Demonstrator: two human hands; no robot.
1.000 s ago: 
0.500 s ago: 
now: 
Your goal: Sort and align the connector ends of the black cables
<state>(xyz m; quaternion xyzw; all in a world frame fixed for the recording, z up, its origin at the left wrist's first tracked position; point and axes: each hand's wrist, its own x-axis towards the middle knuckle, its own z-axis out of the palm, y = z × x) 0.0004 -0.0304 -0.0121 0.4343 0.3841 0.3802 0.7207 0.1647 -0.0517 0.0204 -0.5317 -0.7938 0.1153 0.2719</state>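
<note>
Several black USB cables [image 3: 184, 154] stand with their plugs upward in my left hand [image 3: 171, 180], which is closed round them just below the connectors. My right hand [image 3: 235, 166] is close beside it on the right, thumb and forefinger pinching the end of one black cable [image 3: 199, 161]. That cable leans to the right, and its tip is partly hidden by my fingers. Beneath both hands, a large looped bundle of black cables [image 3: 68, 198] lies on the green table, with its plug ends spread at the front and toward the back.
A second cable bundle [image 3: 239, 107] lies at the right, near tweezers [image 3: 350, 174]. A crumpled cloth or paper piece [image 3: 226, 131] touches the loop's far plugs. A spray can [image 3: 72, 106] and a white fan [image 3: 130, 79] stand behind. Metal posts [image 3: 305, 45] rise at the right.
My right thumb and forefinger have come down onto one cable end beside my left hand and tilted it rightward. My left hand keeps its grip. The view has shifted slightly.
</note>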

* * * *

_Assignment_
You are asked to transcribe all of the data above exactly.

_Answer section_
Demonstrator: two human hands; no robot.
1.000 s ago: 
0.500 s ago: 
now: 
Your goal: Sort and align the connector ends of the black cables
<state>(xyz m; quaternion xyzw; all in a world frame fixed for the recording, z up, its origin at the left wrist's first tracked position; point and axes: each hand's wrist, its own x-axis towards the middle knuckle, its own z-axis out of the palm, y = z × x) 0.0004 -0.0304 -0.0121 0.4343 0.3841 0.3802 0.7207 0.1647 -0.0517 0.0204 -0.5317 -0.7938 0.1153 0.2719</state>
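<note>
Several black USB cables [image 3: 184, 154] stand with their plugs upward in my left hand [image 3: 171, 180], which is closed round them just below the connectors. My right hand [image 3: 235, 166] is close beside it on the right, thumb and forefinger pinching the end of one black cable [image 3: 199, 161]. That cable leans to the right, and its tip is partly hidden by my fingers. Beneath both hands, a large looped bundle of black cables [image 3: 68, 198] lies on the green table, with its plug ends spread at the front and toward the back.
A second cable bundle [image 3: 239, 107] lies at the right, near tweezers [image 3: 350, 174]. A crumpled cloth or paper piece [image 3: 226, 131] touches the loop's far plugs. A spray can [image 3: 72, 106] and a white fan [image 3: 130, 79] stand behind. Metal posts [image 3: 305, 45] rise at the right.
My right thumb and forefinger have come down onto one cable end beside my left hand and tilted it rightward. My left hand keeps its grip. The view has shifted slightly.
</note>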

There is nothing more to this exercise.